La völva évoque une dernière image avant de disparaître (str. 66). Celle d’un aigle qui porte le serpent Níðhöggr dans ses serres. Ces charognards forment le seul dragon volant du corpus mythique. Ils planent au-dessus du champ de bataille. Et s’occupent des cadavres.

Snorri ne reprend pas cette image – assez peu chrétienne. En revanche, il évoque Hvergelmir, source de l’arbre du monde (ce que la völva ne fait pas). Sa mention pourrait corroborer une traduction inusuelle de Hvergelmir. Dans le Norrøn Ordbok (dictionnaire de vieux norrois en norvégien) gelmir est un heiti d’« aigle » (selon Maria Kvilhaug). Il ferait de Hvergelmir le « Chaudron-de-l’aigle ». Snorri aurait donc remplacé l’aigle de la Völuspá par Hvergelmir. Celui-ci nous ramène – en prime et en douce – à la création du monde (les fleuves Élivágar, en guise de serpent, se faufilèrent dans Hvergelmir). C’est, du moins, mon point de vue

Un dieu suprême

La version tardive de la Völuspá (manuscrit d’Hauksbók) ajoute une strophe au poème (str. 65). Celle-ci relate la venue d’un chef suprême, dont le nom n’est pas révélé. La plupart des experts y voient le Christ. J’y vois un dieu païen. En effet, ce personnage mystérieux précède l’aigle et le serpent, anciens embouts de l’arbre du monde. Cette figure ultime de charognards renvoie à la mort, au destin de tout ce qui vit. Partant, elle annonce que le renouveau sera suivi d’un autre hiver. Bref, elle perpétue le temps cyclique et éloigne d’autant du temps chronologique de la Bible. Elle certifie aussi qu’on est dans le monde des vivants – pas dans l’Au-delà.

Hyndla, un cas à part

La Völuspá brève est insérée dans le Hyndluljóð. Elle fait, accessoiremet, de Hyndla « Petite-Chienne » une völva. Celle-ci annonce la venue d’un homme très puissant après la mort d’Óðinn (str. 44)… comme la völva de la Völuspa [3].

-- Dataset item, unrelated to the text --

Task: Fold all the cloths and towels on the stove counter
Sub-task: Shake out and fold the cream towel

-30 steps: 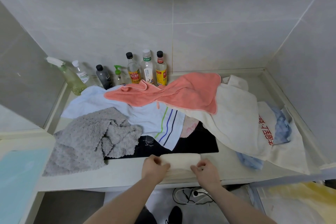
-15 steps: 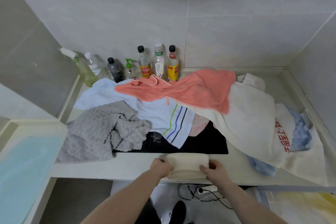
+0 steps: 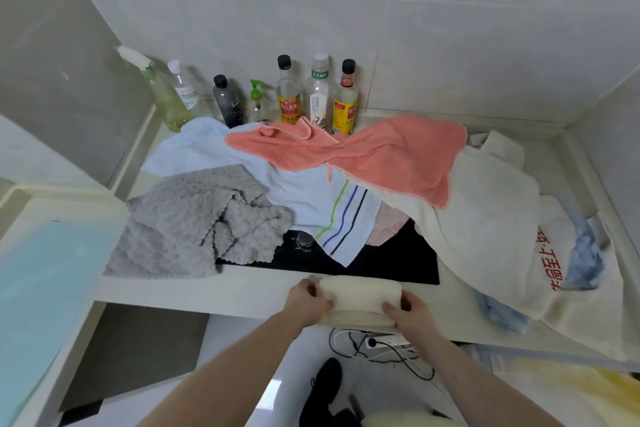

Pour autant, il ne me semble pas possible d’en faire un même personnage. Pour moi, la Völuspá et la Völuspá brève tournent en boucle : le premier dieu cité dans chaque poème est aussi le dernier. Pour Hyndla, il s’agit de Baldr (str. 29) (voir mes commentaires sur les trois hommes d’exception).


Notes

[1] La conversion s’échelonne entre la fin du xe et le début du xie siècle dans tout le Nord scandinave. Elle a mis plus d’un siècle à se généraliser partout – par la force le cas échéant.

[2] En jetant le serpenteau du Miðgarðr dans la mer, Óðinn en fait la frontière qui sépare les humains et les dieux des géants. Le serpent sépare aussi le ciel de la mer (donc de la terre).

[3] La Völuspá brève parle d’un homme puissant (máttkari). J’ai traduit par « grand » pour la rime. La Völuspa parle aussi d’un homme fort, puissant (öflugr) littéralement. J’ai traduit par « (chef) suprême » pour la rime.